=== Section Start ===

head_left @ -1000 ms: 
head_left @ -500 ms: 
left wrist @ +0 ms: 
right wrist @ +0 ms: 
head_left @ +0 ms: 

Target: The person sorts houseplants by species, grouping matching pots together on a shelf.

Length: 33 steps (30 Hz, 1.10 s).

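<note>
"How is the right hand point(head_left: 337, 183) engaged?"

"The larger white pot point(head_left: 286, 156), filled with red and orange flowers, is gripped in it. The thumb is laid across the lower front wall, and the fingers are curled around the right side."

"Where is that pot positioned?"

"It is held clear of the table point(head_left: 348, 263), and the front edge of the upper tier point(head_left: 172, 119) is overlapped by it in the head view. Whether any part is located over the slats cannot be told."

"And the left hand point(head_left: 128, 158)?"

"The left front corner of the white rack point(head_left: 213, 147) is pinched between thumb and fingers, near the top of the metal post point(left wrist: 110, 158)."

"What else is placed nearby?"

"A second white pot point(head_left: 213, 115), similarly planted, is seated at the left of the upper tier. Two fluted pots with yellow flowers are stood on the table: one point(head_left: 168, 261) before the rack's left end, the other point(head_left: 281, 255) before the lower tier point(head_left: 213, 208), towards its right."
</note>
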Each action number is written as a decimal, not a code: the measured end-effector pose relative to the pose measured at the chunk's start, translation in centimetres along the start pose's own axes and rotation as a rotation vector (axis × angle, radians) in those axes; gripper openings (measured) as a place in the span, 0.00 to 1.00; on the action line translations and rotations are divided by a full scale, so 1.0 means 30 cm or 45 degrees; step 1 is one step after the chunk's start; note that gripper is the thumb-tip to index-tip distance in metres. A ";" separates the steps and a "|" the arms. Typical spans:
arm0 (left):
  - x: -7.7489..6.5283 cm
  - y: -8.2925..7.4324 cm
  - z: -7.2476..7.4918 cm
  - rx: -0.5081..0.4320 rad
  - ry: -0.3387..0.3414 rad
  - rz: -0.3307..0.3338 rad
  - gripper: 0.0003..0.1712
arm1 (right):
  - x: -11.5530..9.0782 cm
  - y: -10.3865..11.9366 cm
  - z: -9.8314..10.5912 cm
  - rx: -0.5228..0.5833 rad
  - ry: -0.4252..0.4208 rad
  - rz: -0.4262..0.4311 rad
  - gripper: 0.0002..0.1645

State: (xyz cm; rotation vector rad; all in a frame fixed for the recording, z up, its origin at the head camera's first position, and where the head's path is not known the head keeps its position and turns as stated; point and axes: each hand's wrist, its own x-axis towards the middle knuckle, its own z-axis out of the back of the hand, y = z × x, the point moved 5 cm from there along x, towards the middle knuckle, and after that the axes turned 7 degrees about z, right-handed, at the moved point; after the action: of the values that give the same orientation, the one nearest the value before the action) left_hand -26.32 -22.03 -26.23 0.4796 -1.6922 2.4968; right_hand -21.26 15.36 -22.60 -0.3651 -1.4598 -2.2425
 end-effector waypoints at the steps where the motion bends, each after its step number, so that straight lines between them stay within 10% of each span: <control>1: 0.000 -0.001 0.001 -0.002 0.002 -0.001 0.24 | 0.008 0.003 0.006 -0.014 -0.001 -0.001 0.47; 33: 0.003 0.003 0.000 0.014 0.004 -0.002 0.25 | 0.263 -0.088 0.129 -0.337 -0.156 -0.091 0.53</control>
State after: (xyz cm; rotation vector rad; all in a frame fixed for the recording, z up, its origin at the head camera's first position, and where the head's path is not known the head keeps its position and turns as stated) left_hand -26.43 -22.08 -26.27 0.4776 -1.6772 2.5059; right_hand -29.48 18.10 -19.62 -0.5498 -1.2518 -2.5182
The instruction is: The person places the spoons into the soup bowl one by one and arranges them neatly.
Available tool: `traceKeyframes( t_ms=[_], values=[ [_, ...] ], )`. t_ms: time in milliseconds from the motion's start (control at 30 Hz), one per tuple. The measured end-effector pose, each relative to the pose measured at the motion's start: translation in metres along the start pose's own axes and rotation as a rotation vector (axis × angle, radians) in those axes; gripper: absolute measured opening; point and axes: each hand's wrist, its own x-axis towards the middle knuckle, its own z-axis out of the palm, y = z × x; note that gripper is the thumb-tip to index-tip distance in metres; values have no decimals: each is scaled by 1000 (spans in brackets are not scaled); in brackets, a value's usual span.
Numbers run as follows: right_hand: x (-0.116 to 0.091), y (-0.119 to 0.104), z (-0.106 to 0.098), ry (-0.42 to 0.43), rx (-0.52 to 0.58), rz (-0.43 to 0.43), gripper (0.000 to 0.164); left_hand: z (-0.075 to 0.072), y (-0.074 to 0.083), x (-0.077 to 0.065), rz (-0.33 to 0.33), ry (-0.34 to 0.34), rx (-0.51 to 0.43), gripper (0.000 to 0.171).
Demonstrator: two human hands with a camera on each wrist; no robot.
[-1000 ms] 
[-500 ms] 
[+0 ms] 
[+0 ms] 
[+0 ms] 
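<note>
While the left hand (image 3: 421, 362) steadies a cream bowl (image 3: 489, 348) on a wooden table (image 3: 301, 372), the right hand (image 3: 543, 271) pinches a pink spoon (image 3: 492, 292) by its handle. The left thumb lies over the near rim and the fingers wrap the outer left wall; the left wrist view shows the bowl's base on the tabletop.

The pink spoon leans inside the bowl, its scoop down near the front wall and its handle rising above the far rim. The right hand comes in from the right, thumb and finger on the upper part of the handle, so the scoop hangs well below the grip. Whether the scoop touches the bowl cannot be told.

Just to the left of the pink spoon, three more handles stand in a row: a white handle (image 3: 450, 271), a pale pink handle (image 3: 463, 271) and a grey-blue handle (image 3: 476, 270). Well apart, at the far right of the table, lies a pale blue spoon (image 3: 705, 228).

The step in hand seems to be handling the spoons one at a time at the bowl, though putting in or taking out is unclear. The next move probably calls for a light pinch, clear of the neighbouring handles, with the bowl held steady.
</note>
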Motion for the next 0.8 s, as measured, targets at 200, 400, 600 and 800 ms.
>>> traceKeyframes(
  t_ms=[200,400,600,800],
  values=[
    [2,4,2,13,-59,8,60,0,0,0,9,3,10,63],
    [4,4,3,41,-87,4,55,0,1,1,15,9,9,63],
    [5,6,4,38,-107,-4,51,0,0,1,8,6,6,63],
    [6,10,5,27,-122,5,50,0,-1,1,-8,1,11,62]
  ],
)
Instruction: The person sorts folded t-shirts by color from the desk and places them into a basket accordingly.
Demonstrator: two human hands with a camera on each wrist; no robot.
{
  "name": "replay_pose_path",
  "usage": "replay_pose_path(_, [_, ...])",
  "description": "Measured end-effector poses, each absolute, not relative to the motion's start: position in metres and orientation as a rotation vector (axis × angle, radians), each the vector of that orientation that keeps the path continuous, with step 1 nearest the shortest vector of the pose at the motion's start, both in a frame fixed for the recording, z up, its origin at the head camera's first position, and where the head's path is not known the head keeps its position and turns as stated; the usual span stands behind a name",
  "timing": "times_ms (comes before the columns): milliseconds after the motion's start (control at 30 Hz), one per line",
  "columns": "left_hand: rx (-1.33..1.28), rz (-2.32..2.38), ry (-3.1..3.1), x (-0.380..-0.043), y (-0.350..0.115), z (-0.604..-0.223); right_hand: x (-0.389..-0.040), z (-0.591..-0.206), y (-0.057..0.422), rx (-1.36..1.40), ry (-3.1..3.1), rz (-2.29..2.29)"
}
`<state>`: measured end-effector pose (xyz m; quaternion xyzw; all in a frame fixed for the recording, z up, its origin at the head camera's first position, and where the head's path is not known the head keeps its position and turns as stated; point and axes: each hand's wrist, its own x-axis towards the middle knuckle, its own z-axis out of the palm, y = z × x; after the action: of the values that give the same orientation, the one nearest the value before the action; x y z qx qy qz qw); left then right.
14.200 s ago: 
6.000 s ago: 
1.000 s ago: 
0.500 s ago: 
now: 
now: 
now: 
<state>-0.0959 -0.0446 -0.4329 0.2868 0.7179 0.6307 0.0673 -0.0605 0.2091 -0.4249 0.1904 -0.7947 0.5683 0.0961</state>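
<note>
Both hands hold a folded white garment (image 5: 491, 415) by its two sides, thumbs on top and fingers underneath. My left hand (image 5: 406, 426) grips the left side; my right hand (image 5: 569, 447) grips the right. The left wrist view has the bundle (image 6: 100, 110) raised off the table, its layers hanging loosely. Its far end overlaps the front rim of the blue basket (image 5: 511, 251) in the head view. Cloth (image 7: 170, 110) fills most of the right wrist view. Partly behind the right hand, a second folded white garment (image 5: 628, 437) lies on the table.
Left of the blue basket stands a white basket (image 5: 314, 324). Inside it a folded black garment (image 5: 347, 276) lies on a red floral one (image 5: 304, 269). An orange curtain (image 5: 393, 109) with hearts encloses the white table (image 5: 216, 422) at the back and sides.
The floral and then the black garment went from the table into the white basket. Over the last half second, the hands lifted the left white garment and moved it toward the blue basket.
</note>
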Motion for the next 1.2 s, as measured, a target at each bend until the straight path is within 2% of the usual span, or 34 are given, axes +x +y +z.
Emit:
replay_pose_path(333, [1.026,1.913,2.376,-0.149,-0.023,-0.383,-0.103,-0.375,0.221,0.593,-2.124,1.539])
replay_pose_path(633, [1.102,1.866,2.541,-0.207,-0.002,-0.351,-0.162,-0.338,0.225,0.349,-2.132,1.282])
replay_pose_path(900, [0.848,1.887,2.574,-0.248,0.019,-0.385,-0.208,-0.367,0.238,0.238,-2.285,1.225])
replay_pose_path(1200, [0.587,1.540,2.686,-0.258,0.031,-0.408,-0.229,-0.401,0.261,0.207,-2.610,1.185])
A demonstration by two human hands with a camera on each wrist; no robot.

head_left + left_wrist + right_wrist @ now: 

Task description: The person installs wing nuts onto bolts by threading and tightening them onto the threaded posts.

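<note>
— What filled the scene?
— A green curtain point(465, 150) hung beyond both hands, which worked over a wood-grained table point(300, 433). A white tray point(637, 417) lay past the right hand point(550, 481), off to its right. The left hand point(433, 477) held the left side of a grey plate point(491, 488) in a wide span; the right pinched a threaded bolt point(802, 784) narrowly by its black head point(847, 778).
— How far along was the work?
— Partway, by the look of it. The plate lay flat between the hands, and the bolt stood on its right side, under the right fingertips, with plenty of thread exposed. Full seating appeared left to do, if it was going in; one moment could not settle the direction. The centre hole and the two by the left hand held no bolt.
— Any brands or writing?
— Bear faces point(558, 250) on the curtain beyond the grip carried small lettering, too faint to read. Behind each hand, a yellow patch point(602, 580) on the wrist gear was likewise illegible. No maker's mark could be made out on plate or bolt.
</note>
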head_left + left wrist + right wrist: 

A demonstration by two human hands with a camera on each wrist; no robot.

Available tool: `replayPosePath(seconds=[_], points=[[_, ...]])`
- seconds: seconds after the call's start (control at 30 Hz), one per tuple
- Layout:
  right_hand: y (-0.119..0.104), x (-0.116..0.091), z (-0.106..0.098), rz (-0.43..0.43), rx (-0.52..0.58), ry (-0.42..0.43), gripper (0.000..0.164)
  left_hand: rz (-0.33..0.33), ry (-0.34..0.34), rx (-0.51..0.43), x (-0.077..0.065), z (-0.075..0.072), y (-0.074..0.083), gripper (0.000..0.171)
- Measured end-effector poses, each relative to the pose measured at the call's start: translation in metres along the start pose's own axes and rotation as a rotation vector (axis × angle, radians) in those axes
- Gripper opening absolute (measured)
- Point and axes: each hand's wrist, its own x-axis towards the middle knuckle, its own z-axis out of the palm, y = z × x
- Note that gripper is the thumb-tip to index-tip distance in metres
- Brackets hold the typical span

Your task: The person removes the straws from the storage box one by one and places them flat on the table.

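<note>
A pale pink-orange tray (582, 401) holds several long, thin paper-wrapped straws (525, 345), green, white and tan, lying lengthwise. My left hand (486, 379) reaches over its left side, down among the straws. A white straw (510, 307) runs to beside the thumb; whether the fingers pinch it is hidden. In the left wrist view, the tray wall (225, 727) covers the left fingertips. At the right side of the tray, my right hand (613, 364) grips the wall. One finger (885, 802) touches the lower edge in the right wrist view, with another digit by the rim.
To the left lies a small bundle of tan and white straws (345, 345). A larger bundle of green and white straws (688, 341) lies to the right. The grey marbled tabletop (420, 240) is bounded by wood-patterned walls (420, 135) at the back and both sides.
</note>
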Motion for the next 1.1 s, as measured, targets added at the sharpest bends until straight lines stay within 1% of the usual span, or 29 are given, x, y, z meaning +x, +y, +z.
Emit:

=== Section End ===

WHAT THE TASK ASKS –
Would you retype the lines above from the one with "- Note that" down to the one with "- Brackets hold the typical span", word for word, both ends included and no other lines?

WRITTEN RESPONSE –
- Note that gripper is the thumb-tip to index-tip distance in metres
- Brackets hold the typical span

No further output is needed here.